Le public pour contrer la lente descente aux enfers de l'immobilier

Une semaine après la FNAIM, les notaires d'Ile-de-France affichaient jeudi 21 janvier un recul de 20% du nombre de ventes de logements, plus marqué (- 25%) à Paris qu'en banlieue au troisième trimestre.
Les uns après les autres, les statistiques confirment la lente descente aux enfers de l'immobilier. Une semaine après la FNAIM, les notaires d'Ile-de-France affichaient jeudi un recul de 20% du nombre de ventes de logements, plus marqué (- 25%) à Paris qu'en banlieue au troisième trimestre. C'est-à-dire pour des promesses de ventes signées au printemps dernier et des ventes conclues pendant l'été. Avant la claque reçue par les marchés financiers en septembre.
La chute de l'activité se traduit par une érosion des prix: encore en hausse sur le trimestre (+ 0,9), ils voyaient leur rythme annuel de croissance (+ 2,9%) baisser de 50%. Sur l'ensemble de l'année, Paris devrait afficher encore une progression de 4,5% mais la petite couronne serait en stagnation et la grande couronne en recul 2%.

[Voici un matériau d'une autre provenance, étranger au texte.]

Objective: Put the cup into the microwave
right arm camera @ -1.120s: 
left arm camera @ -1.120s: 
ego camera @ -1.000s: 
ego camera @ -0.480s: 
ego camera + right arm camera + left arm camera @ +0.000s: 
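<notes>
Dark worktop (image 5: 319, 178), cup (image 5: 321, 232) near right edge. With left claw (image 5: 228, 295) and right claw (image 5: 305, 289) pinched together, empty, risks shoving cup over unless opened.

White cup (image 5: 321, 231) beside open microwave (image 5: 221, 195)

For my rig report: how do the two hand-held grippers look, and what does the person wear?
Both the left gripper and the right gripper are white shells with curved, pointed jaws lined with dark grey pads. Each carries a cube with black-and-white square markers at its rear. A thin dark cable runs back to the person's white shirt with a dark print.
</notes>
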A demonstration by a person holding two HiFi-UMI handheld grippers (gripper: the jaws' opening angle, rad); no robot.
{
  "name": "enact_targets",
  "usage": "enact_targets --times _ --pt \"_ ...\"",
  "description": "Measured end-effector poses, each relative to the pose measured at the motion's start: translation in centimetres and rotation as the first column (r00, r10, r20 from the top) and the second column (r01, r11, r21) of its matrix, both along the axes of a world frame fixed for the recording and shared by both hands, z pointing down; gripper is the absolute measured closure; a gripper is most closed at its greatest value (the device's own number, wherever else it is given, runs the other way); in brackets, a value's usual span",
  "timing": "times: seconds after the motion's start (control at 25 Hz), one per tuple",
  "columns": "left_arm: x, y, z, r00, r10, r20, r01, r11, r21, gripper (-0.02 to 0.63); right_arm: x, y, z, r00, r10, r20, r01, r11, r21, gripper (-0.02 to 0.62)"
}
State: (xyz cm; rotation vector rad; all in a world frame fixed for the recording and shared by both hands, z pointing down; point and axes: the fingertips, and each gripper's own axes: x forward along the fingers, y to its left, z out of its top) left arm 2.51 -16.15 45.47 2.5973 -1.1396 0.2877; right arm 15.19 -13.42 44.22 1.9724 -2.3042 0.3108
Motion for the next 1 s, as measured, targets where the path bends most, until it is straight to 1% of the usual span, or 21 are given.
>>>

Chez les promoteurs, le choc est encore plus brutal : les ventes ont chuté de 44% eu troisième trimestre 2008 et elles devraient baisser d'au moins 50% au cours des trois derniers mois. « C'est la chute historiquement la plus forte », reconnaît le président de la fédération des promoteurs, Jean-François Gabilla, avant de prévoir un retrait global de 40% sur l'année 2008 (entre 75000 et 78 000 ventes contre 127 000 en 2007).
Pour contrer l'effondrement de la demande privée, le gouvernement de Nicolas Sarkozy, bien que d'inspiration libérale, est contraint de s'appuyer sur le secteur public. Les bailleurs sociaux sont appelés à la rescousse pour racheter 30 000 logements coincés dans les cartons des promoteurs. Fin mars, 25 000 logements devraient avoir fait l'objet d'un accord. Les HLM sont priés aussi de partir en éclaireur et de réhabiliter 800 000 logements considérés comme des « passoires énergétiques ». L'Anah voit ses autorisations d'engagement accrues de 200 millions (133 millions en crédits de paiement) pour aider les propriétaires occupants modestes à améliorer les performances énergétiques de leurs logements, soutenir les copropriétés dégradées et relancer des opérations programmées de l'habitat. Tout est prêt pour lancer les dépenses dès que possible. Et l'Anru a reçu le feu vert pour s'engager sur 350 millions d'investissements supplémentaires, en sus des 12 milliards prévus jusqu'en 2013... prime aux plus diligents, recensement éclair des projets d'ici la fin janvier, versements automatique d'avances... Là aussi, le maître mot est de faire vite, avant que l'outil de production ne se casse.